'''
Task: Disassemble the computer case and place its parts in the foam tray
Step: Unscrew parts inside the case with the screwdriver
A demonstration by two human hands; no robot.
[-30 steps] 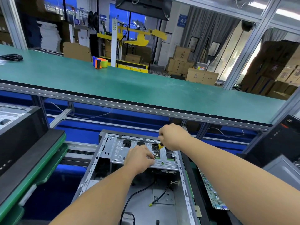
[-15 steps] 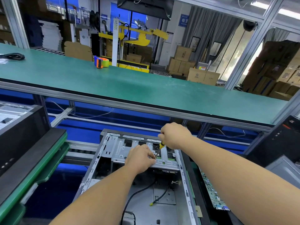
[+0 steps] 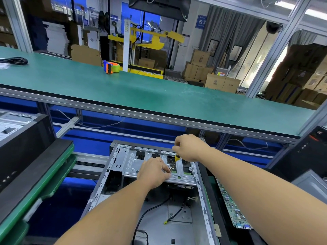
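Working the open grey steel computer case (image 3: 109, 175) at six o'clock, I judge disassembly midway: its side is off, its silver drive bracket (image 3: 131, 163) unremoved. My left hand (image 3: 153, 171) pinches near the tip, my right hand (image 3: 188, 147) grips the yellow-handled screwdriver (image 3: 174, 162). A green circuit board (image 3: 230, 207) lies at four o'clock; loose black cables (image 3: 150, 211) crowd the floor.

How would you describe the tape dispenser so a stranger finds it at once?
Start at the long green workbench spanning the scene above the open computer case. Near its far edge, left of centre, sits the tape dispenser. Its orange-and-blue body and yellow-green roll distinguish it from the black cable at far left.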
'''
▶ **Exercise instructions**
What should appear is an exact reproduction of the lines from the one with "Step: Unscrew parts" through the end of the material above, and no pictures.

▶ **Finished exercise**
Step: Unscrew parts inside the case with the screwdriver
A demonstration by two human hands; no robot.
[-30 steps] 
[-15 steps] 
[+0 steps] 
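Working the open grey steel computer case (image 3: 109, 175) at six o'clock, I judge disassembly midway: its side is off, its silver drive bracket (image 3: 131, 163) unremoved. My left hand (image 3: 153, 171) pinches near the tip, my right hand (image 3: 188, 147) grips the yellow-handled screwdriver (image 3: 174, 162). A green circuit board (image 3: 230, 207) lies at four o'clock; loose black cables (image 3: 150, 211) crowd the floor.

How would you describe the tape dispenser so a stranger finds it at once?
Start at the long green workbench spanning the scene above the open computer case. Near its far edge, left of centre, sits the tape dispenser. Its orange-and-blue body and yellow-green roll distinguish it from the black cable at far left.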

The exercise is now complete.